Dez entre dez brasileiros
preferem feijão, mas os preços aumentaram 30% na média nacional dos últimos
doze meses. Em capitais como Belém e Goiânia a alta foi recorde, de 51% até
janeiro. O arroz subiu 30% nas cidades do Sudeste e a farinha de mandioca, (macaxeira
para nordestinos), aumentou 46% no eixo Aracaju-Fortaleza.
Está cada vez mais caro o
prato “sabor bem Brasil”, louvado por Gonzaguinha e cantado pelas Frenéticas na
trilha da novela Feijão Maravilha. Era 1979 e Leo, sindicalista metalúrgico, se
encantava com a ideia de criar um Partido dos Trabalhadores.
O PT surgiu num domingo do
verão seguinte, 10 de fevereiro, em São Paulo. Registrou no manifesto de
fundação a pretensão de “ser uma real expressão política de todos os explorados
pelo sistema capitalista”, com disposição de chegar ao governo “para que se
efetive o poder de decisão dos trabalhadores sobre a economia e os demais níveis
da sociedade”. Passaram-se 43 anos, um terço deles com Dilmo e Dilma no Palácio
do Planalto. Lula-III tem mais 47 meses à frente no calendário do poder.
Quatro décadas passaram na
janela e o PT continua com o mesmo problema na mesa: a indefinição de um
projeto de desenvolvimento para o país, alternativo ao modelo de “Estado forte”
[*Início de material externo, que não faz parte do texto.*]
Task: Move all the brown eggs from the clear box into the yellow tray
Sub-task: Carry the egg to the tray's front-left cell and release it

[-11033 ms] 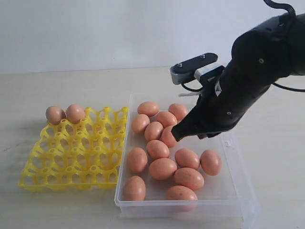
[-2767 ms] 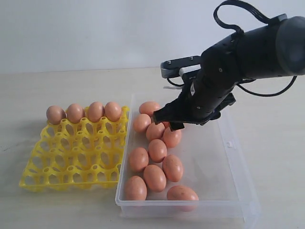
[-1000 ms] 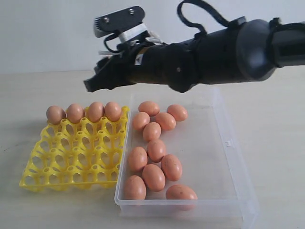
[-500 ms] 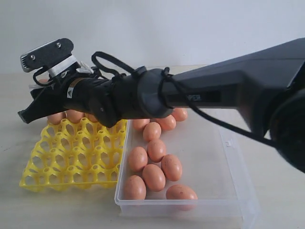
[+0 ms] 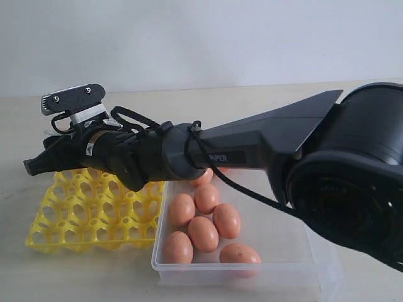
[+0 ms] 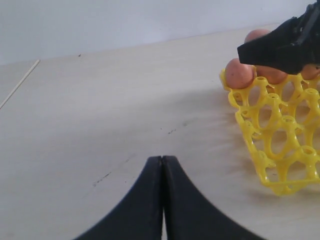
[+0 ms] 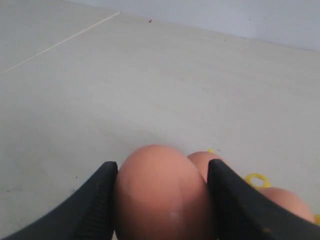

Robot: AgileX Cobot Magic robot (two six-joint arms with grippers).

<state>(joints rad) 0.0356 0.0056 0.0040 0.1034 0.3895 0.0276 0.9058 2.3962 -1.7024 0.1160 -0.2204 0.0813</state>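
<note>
1. My left tool (image 6: 162, 159) hangs low over the bare bench (image 6: 100, 110). Its two black fingers are pressed flat together with nothing between them. The exterior view does not show this tool.
2. Farthest left in the exterior view is my right tool (image 5: 30, 165). It reaches across the middle and hovers above the far left corner of the yellow tray (image 5: 94, 217).
3. On its own wrist camera, that tool stands wide. Its fingers (image 7: 97, 200) are clamped on either side of one brown egg (image 7: 160, 200), and both touch the shell.
4. Just past the held egg I can see two more brown eggs (image 7: 282, 202) low down, with bits of yellow plastic beside them. The left wrist camera shows one egg sitting in the tray's corner cup, and the tip of the right tool sits just above its neighbours.
5. The yellow tray lies flat on the bench, close against the left wall of the clear box (image 5: 252, 274). I cannot tell whether the two touch. The right arm (image 5: 252, 145) hides the tray's far row in the exterior view.
6. Inside the clear box, loose eggs cluster toward its left side. Six show whole, and the edge of a seventh peeks out under the arm.
7. The arm covers the far part of the box, and its large dark joint fills the right side of the exterior view.
</note>
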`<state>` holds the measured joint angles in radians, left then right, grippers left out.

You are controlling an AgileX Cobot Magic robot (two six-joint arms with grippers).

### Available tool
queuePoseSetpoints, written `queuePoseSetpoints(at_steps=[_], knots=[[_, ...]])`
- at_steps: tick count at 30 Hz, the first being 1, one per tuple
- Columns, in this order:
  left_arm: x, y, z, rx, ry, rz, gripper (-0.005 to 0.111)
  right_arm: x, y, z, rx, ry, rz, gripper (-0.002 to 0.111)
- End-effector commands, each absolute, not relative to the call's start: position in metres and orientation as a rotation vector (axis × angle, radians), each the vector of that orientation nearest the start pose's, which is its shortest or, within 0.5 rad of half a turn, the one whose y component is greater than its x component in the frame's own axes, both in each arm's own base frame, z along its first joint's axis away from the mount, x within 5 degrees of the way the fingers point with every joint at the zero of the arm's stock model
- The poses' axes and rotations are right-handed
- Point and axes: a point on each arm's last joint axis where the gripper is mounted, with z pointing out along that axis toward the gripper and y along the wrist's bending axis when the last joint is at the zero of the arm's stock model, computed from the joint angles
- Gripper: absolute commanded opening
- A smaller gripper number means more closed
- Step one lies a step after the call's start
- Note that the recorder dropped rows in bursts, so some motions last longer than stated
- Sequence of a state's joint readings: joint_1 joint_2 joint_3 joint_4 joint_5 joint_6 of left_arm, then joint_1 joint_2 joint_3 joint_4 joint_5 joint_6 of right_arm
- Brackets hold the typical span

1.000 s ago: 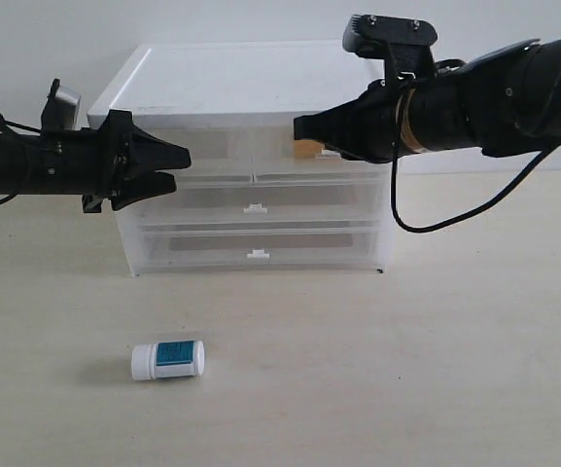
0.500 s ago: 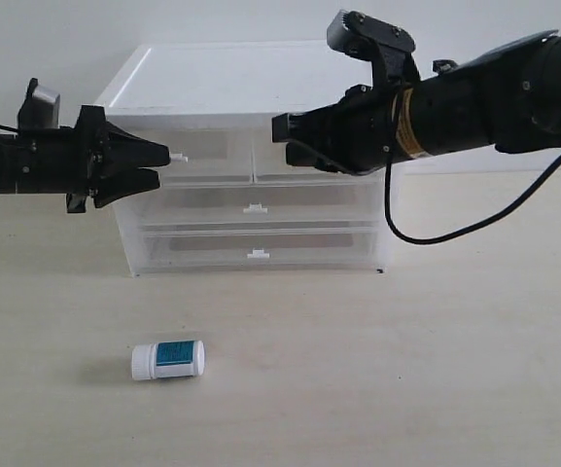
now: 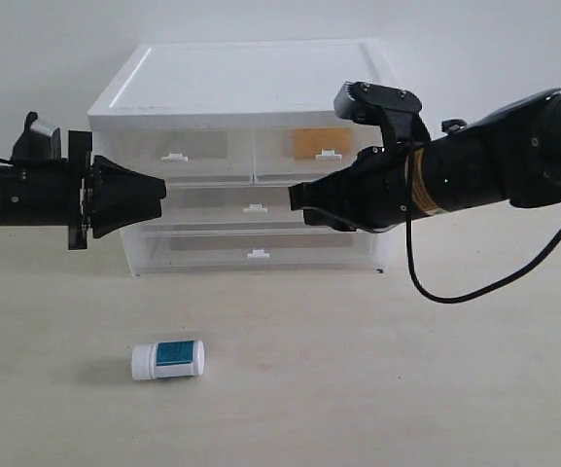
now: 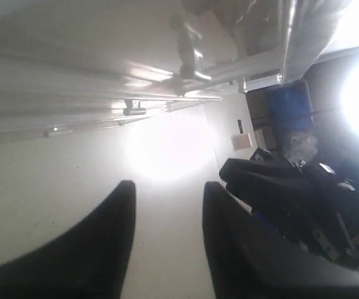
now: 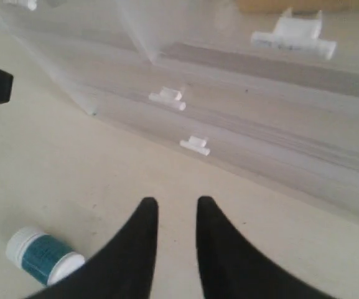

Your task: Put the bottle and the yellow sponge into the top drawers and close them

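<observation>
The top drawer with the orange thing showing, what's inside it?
The yellow sponge shows as an orange-yellow patch through the top drawer's cloudy front, behind its white handle. Its exact shape, and anything deeper inside, the plastic hides.

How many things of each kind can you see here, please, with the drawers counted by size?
Cabinet: 1
Top drawers: 2
Lower drawers: 2
Bottle: 1
Yellow sponge: 1
End effectors: 2
Total: 9

White bottle (image 3: 167, 359) w/ teal label (image 3: 174, 353); orange-yellow sponge (image 3: 305, 142); translucent top drawers (image 3: 212, 147), white handles (image 3: 172, 156).
</observation>
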<state>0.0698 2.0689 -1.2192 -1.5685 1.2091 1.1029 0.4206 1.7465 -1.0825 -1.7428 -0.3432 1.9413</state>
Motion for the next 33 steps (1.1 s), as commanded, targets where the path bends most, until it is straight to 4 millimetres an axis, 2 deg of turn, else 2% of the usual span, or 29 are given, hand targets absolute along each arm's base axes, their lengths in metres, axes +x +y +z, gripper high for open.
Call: queuePoseSetpoints(at_steps=[1,3,4,11,17,28,33], knots=[[0.393,-0.059,0.176,0.045,2.162,-1.614,0.034,0.340,0.170,0.236,-0.371,2.163,0.560,0.049],[0.394,-0.059,0.177,0.029,2.143,-1.620,0.034,0.345,0.166,0.241,-0.326,2.137,0.493,0.062],[0.395,-0.059,0.178,0.027,2.129,-1.619,0.034,0.348,0.166,0.243,-0.318,2.126,0.483,0.064],[0.399,-0.058,0.182,0.014,2.083,-1.620,0.035,0.362,0.179,0.250,-0.312,2.111,0.583,0.065],[0.399,-0.058,0.182,0.010,2.080,-1.621,0.060,0.375,0.182,0.244,-0.302,2.110,0.552,0.065],[0.407,-0.057,0.188,-0.041,2.014,-1.611,0.059,0.383,0.178,0.250,-0.266,2.069,0.462,0.064],[0.414,-0.069,0.190,-0.020,2.029,-1.640,0.059,0.384,0.178,0.251,-0.271,2.065,0.460,0.064]])
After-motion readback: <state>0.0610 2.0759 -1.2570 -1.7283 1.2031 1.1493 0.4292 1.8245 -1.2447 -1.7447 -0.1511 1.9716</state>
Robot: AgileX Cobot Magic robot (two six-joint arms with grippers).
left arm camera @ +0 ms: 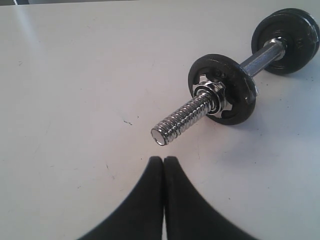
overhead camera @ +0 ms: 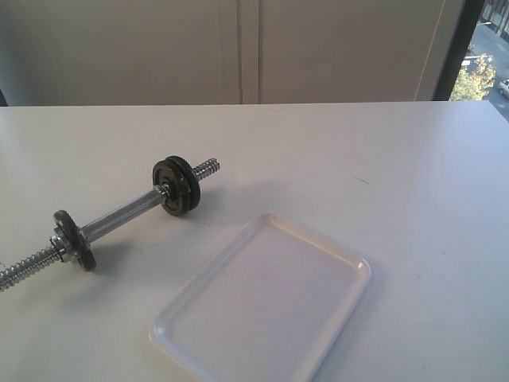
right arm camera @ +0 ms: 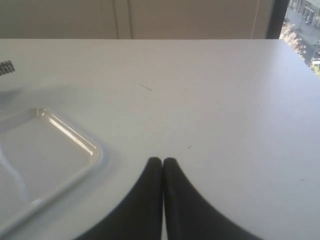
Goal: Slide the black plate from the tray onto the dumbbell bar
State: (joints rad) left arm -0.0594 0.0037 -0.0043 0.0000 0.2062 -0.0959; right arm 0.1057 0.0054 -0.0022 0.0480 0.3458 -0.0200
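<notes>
Fingertips [left arm camera: 152, 172] pressed together, empty, on your left gripper [left arm camera: 163, 159] and right gripper [right arm camera: 162, 160]; tray [overhead camera: 354, 264] holds no black plate (discs [overhead camera: 179, 185] sit on dumbbell bar [overhead camera: 119, 216]), so likely done.

no text, label, brand, number or sign could be read in any of the views. the faces of the dark discs [left arm camera: 235, 100] on the dumbbell bar [left arm camera: 260, 57] were too blurred and too small for any lettering to be made out.
</notes>
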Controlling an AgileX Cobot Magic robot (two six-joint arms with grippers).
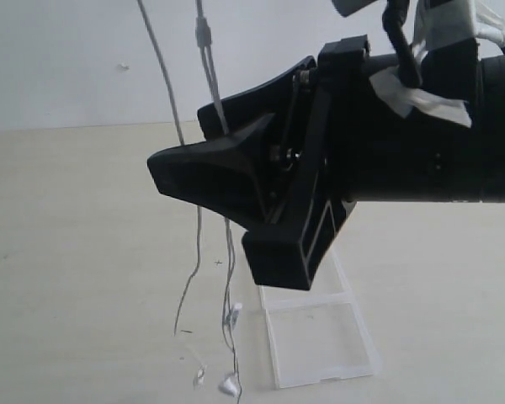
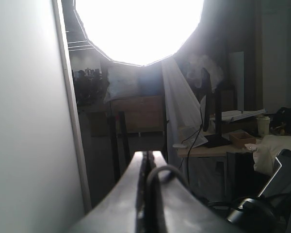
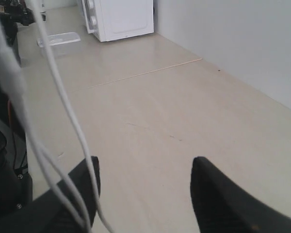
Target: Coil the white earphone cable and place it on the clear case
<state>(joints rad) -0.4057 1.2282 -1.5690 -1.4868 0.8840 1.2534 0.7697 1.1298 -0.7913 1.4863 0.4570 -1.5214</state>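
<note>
The white earphone cable hangs in two strands from above the exterior view down to the table, where its earbuds lie. My left gripper is out of the exterior view; its wrist view shows the jaws shut on a loop of the cable. My right gripper reaches in from the right, open, level with the hanging strands. In its wrist view the cable crosses one finger at the edge of the gap, ungripped. The clear case lies open and flat on the table below the right gripper.
The pale table runs back to a white wall. In the right wrist view a white box and a flat clear container stand far off along the surface.
</note>
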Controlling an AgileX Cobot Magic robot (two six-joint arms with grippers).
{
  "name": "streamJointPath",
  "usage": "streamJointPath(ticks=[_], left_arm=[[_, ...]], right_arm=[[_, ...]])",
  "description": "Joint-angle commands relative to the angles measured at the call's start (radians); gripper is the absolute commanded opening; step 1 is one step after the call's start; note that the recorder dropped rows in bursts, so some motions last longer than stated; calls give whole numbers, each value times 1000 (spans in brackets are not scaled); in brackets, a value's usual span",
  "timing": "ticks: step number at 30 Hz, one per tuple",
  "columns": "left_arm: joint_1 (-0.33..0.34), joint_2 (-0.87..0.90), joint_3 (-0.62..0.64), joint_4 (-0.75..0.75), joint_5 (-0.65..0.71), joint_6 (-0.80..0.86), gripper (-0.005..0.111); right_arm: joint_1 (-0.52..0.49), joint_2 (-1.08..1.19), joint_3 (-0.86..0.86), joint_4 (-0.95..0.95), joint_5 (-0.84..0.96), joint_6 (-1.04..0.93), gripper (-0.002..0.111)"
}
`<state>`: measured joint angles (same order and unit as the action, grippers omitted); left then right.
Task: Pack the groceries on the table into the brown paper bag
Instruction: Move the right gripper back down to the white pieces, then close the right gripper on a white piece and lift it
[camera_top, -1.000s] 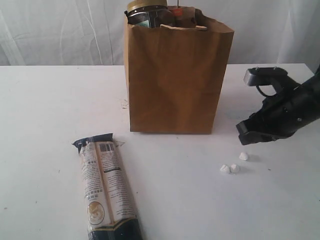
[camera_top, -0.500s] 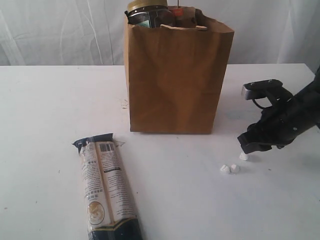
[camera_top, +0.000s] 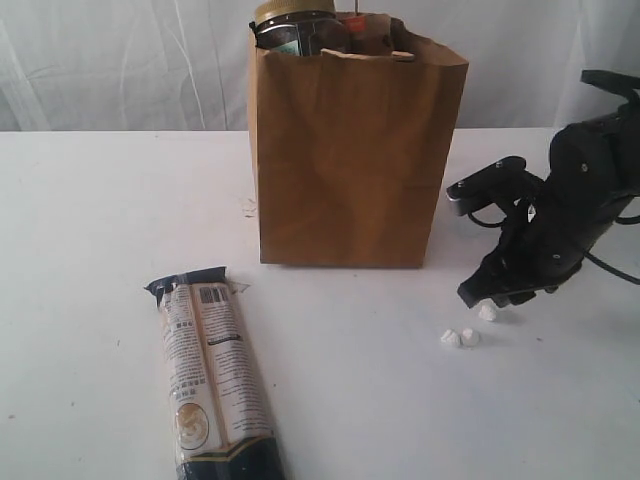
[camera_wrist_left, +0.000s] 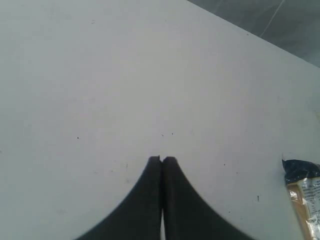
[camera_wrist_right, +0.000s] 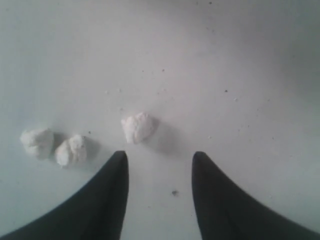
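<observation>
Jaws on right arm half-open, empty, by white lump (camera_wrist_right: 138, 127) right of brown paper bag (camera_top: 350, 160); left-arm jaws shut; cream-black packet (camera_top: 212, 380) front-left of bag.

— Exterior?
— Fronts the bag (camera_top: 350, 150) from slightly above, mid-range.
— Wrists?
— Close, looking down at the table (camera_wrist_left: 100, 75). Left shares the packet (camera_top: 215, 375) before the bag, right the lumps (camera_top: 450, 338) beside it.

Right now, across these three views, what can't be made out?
Bag contents: in the exterior view the wall of the brown paper bag hides all but the top of a yellow-lidded jar.
Long packet: its lower end is cut off by the exterior view's bottom edge.
White lumps before the open right pincer: too small and blurred to identify.
Left pincer: shut, outside the exterior view.
</observation>
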<state>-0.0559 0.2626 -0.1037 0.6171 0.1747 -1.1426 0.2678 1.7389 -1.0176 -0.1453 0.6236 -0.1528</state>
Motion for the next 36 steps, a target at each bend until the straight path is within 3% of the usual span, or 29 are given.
streamJointPath(ticks=[1, 27, 29, 32, 36], left_arm=[[5, -6, 4, -3, 3, -2, 0], [5, -6, 4, -3, 3, -2, 0], [5, -6, 4, -3, 3, -2, 0], [5, -6, 4, -3, 3, -2, 0], [5, -6, 4, -3, 3, -2, 0]], right_arm=[[3, 10, -5, 16, -73, 52, 39], [1, 127, -5, 44, -120, 89, 39], [1, 129, -5, 44, -125, 89, 31], [1, 127, -5, 44, -105, 89, 5], [1, 111, -6, 72, -44, 134, 0]])
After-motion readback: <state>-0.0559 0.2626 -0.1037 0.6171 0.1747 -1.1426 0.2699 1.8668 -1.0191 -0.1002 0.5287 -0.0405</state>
desbotado no fim do século passado.
No Rio de 1983, o psicanalista
Hélio Pellegrino, um dos fundadores do partido, espantou-se com o noticiário
sobre o custo do dinheiro: “Com juros a 400%, não há libido que aguente”,
reagiu bem-humorado.
Em Brasília, nos últimos dias,
um Lula mal-humorado criticou a “vergonha” de uma taxa de juros de 13,75%,
(metade do que era em fevereiro do seu primeiro mandato). E mobilizou sua base
no Congresso numa guerrilha política para derrubar o presidente e a diretoria
do Banco Central.
O PT passou a qualificar a
instituição como “entrave ao desenvolvimento”. O PSOL apresentou projeto para
liquidar com a autonomia do BC, aprovada 24 meses atrás pelo Legislativo. O
PCdoB pediu à União Nacional dos Estudantes (UNE) a organização de protestos
para “garantir nas ruas” mudanças na política monetária.
Na verdade, antes mesmo de
apresentar ao Congresso o desenho de uma política alternativa, e consistente, Leo
III estimula a divisão dentro do governo diante das aflições com as
fragilidades da economia expressas nas taxas de juros e de inflação.
Culpar o Banco Central pela
estagnação é inútil, assim como cobrar promessa de candidato sobre o fim da
reeleição a governante que sonha com novo mandato.
Em 1989, quando Lula estreou
no ofício de candidato presidencial do PT, contra Fernando Collor, o Brasil
encerrava um ciclo de século e meio de crescimento contínuo.
Desde a independência, a
produção de riqueza avançou em velocidade três vezes acima da média mundial,
medida pelo produto interno bruto (PIB). O país multiplicou por dez sua
participação na economia global. Representava 0,3% no final da colonização
portuguesa, saltou para 3% na era da computação portátil. Desde então, essa
encolheu e se mantém estacionada em patamar inferior a 2,5%.
No fim do século passado,
ainda eram notáveis as similaridades no estágio de desenvolvimento do Brasil
com o da China, da Índia, da Coreia do Sul e da Espanha, entre outros.
O tempo passou na janela e o
país manteve-se estagnado, apesar da reconhecida abundância de insumos vitais
(população, terra, água, energia renovável e fronteiras pacificadas) e da
relativa autonomia tecnológica com potencial transformador para a sociedade.
Atravessou as últimas quatro
décadas aprisionado numa lógica de atraso econômico e social mensurável nos
portões das cadeias e das escolas de ensino básico, enquanto China, Índia,
Coreia do Sul, Espanha e outros mudaram de “clube”.
O debate sobre teorias
monetárias é relevante, mas economia é importante demais para ficar restrita
aos economistas — até porque, como ensinou John Kenneth Galbraith, eles gostam
de ficar brigando entre si para não correr o risco de estar todos errados ao
mesmo tempo.
O que falta mesmo é
autocrítica na política, como Lula, Dilma, José Sarney, Fernando Henrique e
Fernando Collor reconheceram numa longa conversa durante a viagem para o
funeral de Nelson Mandela, na África do Sul, em dezembro de 2013.
Seis meses antes, o povo havia
saído às ruas em protesto contra tudo e contra todos. A estrutura política
feneceu. Sem acordo, ainda não surgiu o novo. Enquanto isso, o “feijão
maravilha” está cada vez mais caro na cara do prato.